- [EXERCISE PROMPT] Could you give back exactly the lines below from the one with "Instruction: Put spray" through the one with "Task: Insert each", without a single picture?

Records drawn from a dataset
[Start of Attachment]

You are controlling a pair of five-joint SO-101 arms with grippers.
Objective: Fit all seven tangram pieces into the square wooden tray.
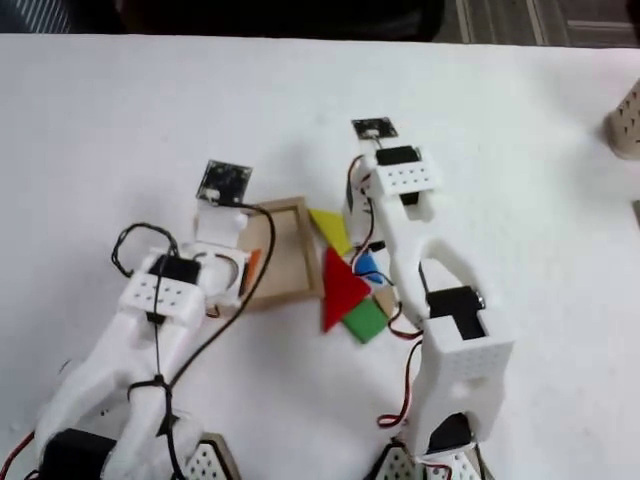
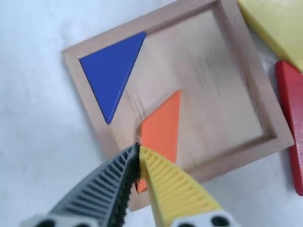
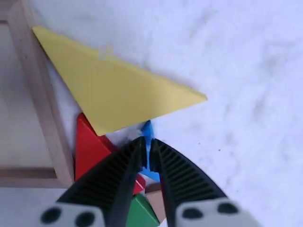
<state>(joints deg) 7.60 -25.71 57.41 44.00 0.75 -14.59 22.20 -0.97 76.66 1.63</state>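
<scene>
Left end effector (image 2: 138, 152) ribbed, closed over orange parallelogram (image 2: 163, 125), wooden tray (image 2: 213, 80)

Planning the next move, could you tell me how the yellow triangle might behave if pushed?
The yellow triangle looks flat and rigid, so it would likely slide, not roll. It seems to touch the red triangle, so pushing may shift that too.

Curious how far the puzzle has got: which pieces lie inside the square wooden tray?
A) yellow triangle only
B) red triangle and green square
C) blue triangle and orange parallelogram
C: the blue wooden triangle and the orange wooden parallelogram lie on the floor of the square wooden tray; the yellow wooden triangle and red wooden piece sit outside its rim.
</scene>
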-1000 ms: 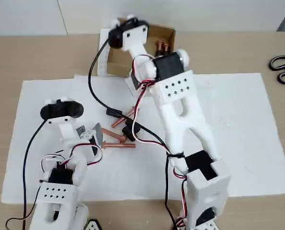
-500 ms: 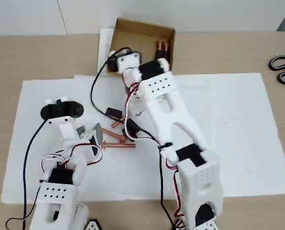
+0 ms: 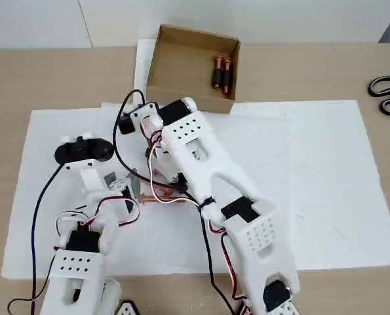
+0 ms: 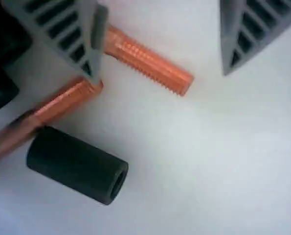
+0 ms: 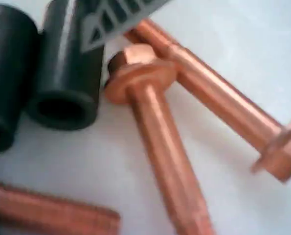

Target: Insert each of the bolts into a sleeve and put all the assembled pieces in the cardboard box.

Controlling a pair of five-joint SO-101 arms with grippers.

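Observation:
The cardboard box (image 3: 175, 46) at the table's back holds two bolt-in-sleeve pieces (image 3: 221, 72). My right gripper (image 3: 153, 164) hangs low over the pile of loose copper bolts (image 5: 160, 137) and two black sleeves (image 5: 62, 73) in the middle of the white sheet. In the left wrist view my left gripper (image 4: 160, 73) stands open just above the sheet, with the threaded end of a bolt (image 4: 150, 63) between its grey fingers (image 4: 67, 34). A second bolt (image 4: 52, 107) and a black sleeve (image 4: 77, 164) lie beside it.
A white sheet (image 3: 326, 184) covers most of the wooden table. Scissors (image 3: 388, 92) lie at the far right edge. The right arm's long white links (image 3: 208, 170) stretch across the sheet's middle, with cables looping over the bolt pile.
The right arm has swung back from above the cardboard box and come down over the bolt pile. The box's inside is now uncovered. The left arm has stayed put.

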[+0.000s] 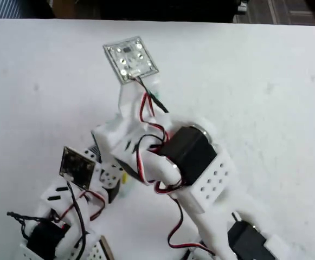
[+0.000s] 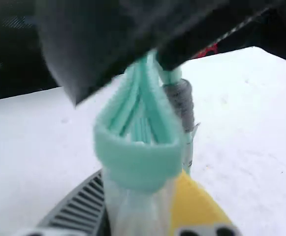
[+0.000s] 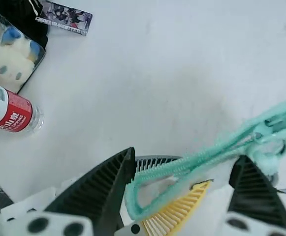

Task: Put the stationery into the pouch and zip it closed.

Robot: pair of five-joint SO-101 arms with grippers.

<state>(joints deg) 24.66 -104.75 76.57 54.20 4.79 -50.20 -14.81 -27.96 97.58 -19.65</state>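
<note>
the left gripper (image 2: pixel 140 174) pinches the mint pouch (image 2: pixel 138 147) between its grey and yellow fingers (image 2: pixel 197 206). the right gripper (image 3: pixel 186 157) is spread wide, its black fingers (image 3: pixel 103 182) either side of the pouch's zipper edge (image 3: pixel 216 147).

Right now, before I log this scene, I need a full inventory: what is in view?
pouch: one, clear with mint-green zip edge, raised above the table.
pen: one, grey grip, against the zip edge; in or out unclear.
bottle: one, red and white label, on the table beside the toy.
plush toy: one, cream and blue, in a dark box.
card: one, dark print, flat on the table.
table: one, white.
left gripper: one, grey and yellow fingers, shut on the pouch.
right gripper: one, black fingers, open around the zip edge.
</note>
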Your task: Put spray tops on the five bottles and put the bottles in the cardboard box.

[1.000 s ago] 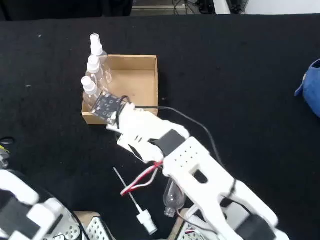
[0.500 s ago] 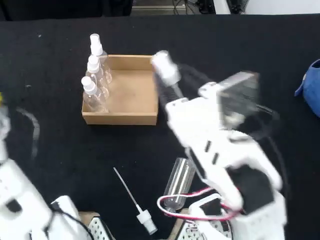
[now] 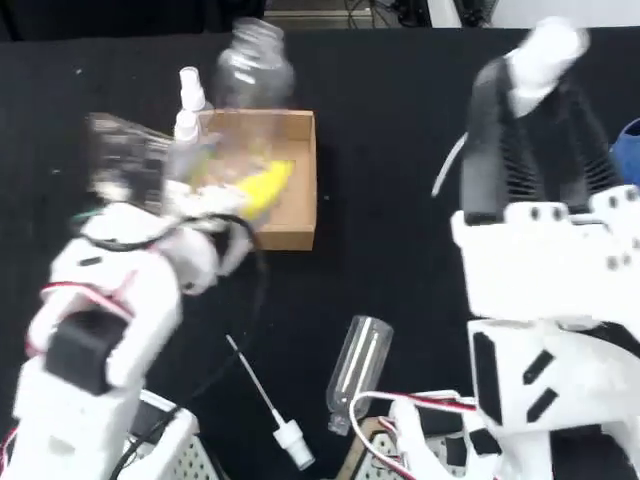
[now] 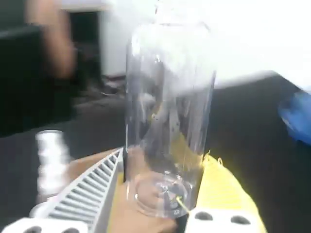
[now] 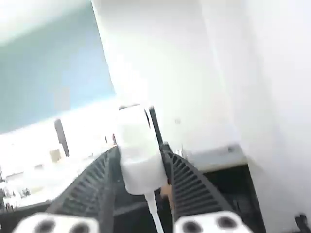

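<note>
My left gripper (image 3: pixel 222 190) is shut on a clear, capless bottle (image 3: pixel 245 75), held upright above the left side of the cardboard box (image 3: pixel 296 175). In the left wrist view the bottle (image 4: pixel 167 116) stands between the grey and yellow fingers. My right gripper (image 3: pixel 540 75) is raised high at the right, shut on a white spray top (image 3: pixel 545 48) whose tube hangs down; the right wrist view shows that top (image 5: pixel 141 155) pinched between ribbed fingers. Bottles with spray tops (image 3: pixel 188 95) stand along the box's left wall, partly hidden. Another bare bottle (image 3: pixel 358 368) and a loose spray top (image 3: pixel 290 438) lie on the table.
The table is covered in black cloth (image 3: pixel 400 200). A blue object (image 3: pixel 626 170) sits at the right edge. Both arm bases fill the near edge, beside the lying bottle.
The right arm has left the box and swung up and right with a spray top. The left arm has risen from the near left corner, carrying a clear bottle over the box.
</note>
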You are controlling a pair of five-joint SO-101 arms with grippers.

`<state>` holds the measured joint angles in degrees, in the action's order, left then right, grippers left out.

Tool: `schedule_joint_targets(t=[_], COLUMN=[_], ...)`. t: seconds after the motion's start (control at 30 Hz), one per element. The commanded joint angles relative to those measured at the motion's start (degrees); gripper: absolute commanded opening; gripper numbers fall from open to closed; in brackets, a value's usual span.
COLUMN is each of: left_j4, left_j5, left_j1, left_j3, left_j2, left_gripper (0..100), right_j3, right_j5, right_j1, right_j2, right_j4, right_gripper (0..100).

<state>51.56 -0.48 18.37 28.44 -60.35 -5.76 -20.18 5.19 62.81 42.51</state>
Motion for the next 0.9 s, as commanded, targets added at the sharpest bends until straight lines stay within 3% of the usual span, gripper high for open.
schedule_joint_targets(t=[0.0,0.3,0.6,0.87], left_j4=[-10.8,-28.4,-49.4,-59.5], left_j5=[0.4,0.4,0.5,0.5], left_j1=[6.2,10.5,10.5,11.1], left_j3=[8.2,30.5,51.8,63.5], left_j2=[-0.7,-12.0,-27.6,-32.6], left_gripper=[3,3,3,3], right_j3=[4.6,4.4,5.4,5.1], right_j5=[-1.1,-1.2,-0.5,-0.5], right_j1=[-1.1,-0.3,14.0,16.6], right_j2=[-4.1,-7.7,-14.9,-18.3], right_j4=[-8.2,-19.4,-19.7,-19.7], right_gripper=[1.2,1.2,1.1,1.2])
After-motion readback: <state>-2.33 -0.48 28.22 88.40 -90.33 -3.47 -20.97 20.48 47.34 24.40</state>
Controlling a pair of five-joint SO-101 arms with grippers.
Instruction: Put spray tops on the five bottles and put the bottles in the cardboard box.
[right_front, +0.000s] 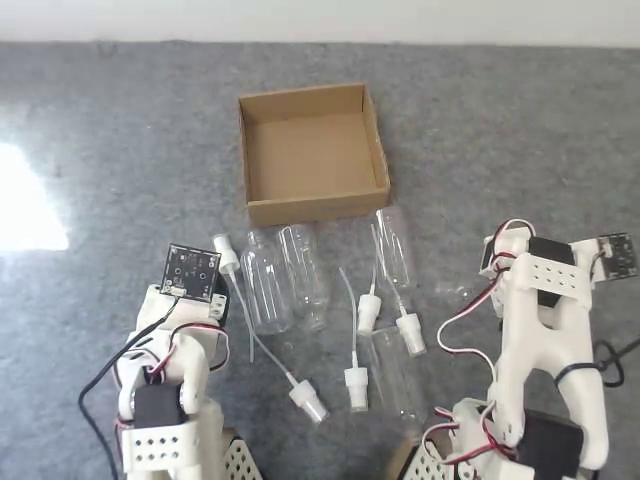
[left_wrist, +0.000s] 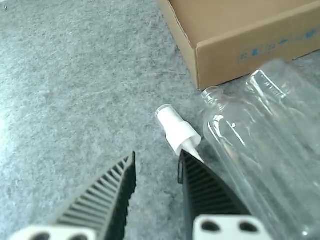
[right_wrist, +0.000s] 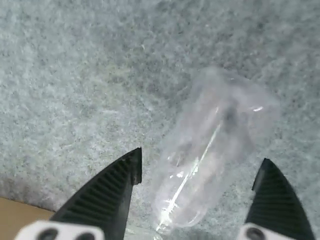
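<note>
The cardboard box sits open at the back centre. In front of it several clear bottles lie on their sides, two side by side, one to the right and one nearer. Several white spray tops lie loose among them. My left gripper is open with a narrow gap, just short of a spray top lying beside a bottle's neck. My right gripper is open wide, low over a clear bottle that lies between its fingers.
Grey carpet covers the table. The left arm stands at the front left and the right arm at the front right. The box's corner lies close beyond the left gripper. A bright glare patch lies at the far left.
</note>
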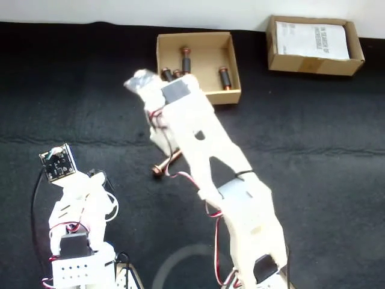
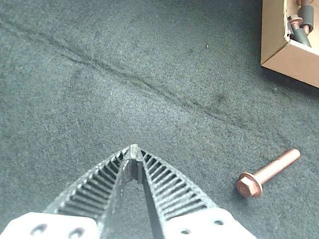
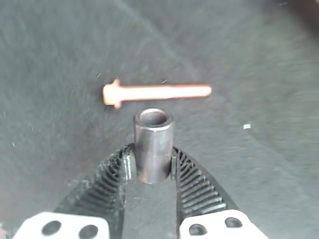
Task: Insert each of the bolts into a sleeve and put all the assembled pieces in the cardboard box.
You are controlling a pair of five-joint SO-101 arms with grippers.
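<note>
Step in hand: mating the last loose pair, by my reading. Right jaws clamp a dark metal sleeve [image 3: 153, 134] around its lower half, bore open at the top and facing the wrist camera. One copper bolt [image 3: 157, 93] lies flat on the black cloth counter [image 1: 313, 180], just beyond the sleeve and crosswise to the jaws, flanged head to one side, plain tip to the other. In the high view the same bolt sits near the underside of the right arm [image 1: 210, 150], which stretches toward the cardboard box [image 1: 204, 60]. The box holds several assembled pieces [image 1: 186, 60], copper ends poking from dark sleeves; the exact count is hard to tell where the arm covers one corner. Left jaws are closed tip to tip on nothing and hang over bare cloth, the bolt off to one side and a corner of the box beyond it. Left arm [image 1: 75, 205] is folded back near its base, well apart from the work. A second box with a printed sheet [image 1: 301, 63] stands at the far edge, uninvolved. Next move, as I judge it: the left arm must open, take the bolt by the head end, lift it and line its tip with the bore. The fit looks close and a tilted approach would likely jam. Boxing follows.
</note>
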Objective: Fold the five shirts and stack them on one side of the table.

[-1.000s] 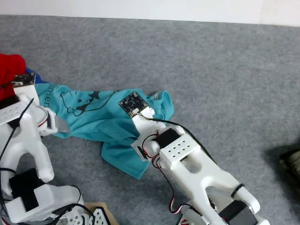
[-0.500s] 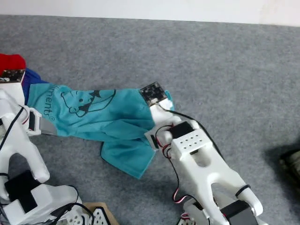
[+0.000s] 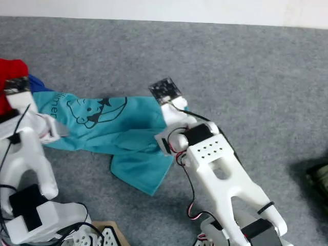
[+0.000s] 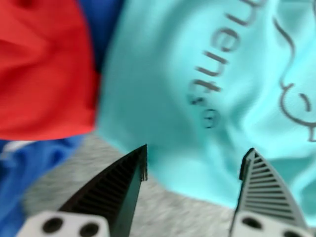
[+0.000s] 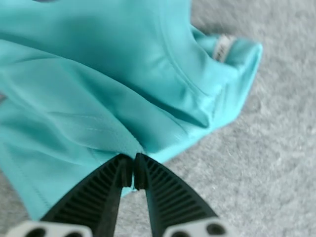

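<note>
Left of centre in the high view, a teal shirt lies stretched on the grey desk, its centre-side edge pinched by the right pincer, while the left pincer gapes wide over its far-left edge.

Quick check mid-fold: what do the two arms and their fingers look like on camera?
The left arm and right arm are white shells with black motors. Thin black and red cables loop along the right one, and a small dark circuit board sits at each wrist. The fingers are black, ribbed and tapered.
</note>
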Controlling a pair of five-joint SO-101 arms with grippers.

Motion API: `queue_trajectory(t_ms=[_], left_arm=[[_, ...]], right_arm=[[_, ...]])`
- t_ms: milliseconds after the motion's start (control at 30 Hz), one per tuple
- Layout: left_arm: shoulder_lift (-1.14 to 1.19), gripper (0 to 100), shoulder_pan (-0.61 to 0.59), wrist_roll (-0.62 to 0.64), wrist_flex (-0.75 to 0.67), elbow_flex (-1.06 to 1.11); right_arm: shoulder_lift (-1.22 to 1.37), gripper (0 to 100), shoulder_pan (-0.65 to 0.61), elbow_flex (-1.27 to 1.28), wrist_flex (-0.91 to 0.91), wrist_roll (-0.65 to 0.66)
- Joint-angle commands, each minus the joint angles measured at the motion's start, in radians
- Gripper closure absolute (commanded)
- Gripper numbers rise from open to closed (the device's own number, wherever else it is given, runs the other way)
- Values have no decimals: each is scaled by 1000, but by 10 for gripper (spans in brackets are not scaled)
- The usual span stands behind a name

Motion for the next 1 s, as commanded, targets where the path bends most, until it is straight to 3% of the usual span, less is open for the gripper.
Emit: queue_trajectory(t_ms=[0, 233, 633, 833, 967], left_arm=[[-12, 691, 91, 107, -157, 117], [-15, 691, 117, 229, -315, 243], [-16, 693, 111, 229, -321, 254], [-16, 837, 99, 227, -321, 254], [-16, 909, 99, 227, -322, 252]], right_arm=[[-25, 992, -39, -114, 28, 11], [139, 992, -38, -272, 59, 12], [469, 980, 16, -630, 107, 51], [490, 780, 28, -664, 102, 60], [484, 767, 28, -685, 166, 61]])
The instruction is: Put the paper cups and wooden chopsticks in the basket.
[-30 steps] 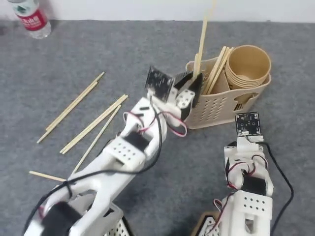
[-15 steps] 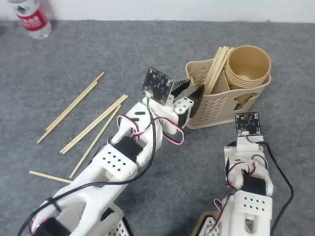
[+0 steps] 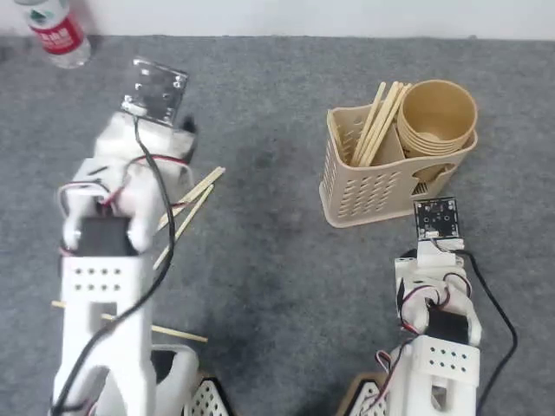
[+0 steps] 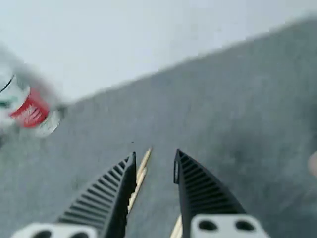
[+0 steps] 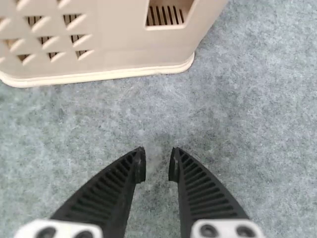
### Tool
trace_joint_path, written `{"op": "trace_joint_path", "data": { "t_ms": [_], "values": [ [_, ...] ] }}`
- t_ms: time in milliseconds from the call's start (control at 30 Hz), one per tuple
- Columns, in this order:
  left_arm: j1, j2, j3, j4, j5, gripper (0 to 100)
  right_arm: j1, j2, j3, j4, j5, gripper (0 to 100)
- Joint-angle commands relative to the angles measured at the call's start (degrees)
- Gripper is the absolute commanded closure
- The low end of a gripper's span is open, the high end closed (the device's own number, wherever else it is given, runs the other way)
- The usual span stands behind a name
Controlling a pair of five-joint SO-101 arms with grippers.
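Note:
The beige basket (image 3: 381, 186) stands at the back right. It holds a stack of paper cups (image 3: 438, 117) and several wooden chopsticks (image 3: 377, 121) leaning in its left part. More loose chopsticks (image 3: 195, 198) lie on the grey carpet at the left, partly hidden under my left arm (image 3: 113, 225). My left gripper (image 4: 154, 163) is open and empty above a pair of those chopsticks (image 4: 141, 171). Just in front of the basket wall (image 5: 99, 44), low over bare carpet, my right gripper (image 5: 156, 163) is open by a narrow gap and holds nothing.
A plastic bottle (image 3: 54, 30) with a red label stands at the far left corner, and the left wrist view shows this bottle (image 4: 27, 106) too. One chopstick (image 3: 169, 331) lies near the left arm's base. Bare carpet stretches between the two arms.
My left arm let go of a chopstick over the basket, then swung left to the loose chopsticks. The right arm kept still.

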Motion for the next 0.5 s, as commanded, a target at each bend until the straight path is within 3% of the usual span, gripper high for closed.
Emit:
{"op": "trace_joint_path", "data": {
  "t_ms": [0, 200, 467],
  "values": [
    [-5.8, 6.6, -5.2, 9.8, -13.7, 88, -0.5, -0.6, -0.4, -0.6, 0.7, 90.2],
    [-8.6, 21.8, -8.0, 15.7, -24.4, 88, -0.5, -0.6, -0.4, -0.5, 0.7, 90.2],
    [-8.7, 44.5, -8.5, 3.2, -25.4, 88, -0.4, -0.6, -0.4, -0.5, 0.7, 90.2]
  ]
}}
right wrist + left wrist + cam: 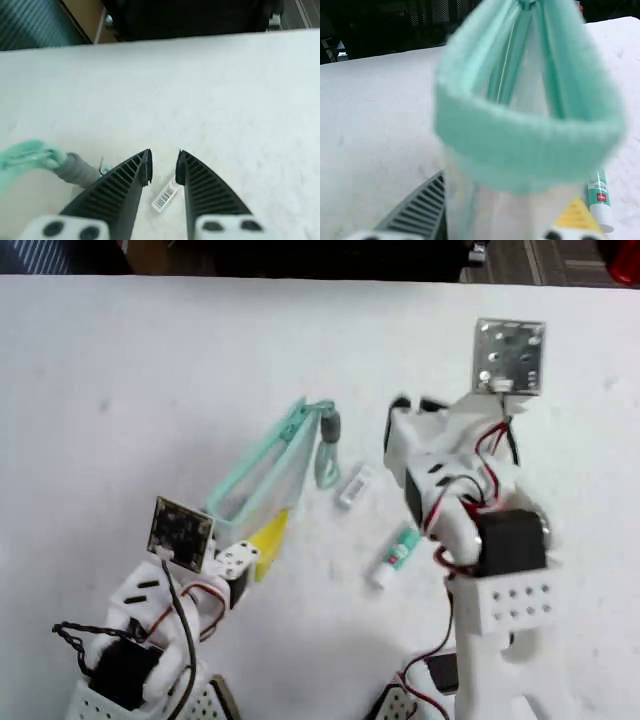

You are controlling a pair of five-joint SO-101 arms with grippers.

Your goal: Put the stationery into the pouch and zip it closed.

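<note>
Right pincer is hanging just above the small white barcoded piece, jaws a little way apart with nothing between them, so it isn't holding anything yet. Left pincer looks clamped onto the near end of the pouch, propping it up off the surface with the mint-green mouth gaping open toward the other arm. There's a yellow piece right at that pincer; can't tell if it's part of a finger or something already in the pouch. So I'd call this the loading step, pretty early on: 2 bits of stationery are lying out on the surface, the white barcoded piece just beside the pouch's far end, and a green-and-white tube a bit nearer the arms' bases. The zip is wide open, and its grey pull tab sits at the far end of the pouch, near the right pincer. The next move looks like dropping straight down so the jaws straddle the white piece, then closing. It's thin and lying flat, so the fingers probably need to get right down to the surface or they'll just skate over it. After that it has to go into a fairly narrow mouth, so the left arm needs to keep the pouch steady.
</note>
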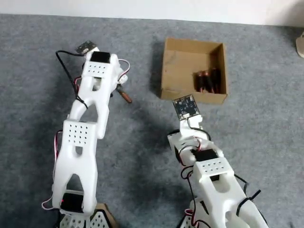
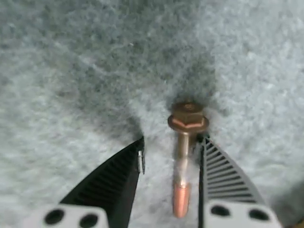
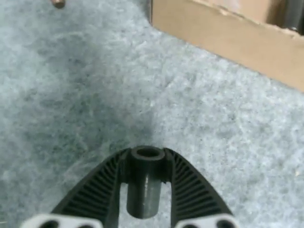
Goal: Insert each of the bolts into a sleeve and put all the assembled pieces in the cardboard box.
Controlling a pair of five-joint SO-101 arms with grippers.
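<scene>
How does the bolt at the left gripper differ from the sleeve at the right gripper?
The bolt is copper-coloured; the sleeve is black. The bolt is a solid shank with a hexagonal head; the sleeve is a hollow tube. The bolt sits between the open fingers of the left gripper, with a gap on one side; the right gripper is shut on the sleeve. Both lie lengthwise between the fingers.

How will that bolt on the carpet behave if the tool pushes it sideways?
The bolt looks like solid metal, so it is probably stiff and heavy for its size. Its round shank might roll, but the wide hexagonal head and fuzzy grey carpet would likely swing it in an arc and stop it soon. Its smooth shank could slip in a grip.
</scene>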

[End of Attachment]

- [PROBLEM SOLUTION]
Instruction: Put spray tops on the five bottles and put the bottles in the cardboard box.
[right_front, +0.000s] 
[left_wrist, +0.000s] 
[right_wrist, +0.000s] 
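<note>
The cardboard box sits open at the back centre. In front of it several clear bottles lie on their sides, two side by side, one to the right and one nearer. Several white spray tops lie loose among them. My left gripper is open with a narrow gap, just short of a spray top lying beside a bottle's neck. My right gripper is open wide, low over a clear bottle that lies between its fingers.
Grey carpet covers the table. The left arm stands at the front left and the right arm at the front right. The box's corner lies close beyond the left gripper. A bright glare patch lies at the far left.
</note>
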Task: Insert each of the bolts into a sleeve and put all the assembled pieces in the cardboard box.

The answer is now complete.